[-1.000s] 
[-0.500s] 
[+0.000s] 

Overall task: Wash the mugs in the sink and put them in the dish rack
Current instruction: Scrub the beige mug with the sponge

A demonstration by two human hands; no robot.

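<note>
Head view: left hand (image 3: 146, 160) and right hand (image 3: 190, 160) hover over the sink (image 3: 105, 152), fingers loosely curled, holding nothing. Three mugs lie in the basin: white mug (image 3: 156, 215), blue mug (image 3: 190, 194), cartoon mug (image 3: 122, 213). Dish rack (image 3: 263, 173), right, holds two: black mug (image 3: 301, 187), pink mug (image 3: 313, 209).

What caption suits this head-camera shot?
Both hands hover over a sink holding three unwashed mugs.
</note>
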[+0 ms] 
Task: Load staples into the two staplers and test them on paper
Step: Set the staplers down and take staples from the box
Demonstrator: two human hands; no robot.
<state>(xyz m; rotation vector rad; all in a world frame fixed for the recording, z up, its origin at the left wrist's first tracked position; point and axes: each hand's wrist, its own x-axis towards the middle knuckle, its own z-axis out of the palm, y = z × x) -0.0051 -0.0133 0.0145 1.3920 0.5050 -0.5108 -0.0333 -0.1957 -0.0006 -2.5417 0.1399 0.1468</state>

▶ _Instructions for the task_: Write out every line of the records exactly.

▶ _Solved exercise_:
[-1.000s] 
[-0.500s] 
[+0.000s] 

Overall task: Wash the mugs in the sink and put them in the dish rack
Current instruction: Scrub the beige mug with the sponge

A demonstration by two human hands; no robot.

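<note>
Head view: left hand (image 3: 146, 160) and right hand (image 3: 190, 160) hover over the sink (image 3: 105, 152), fingers loosely curled, holding nothing. Three mugs lie in the basin: white mug (image 3: 156, 215), blue mug (image 3: 190, 194), cartoon mug (image 3: 122, 213). Dish rack (image 3: 263, 173), right, holds two: black mug (image 3: 301, 187), pink mug (image 3: 313, 209).

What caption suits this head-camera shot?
Both hands hover over a sink holding three unwashed mugs.
</note>
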[+0 ms] 
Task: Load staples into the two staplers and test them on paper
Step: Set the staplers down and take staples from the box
Demonstrator: two human hands; no robot.
<state>(xyz m; rotation vector rad; all in a world frame fixed for the recording, z up, its origin at the left wrist's first tracked position; point and axes: each hand's wrist, its own x-axis towards the middle knuckle, its own z-axis out of the palm, y = z × x) -0.0051 -0.0133 0.0145 1.3920 0.5050 -0.5108 -0.0333 -0.1957 -0.0006 -2.5417 0.1399 0.1468</state>

The exercise has no further content.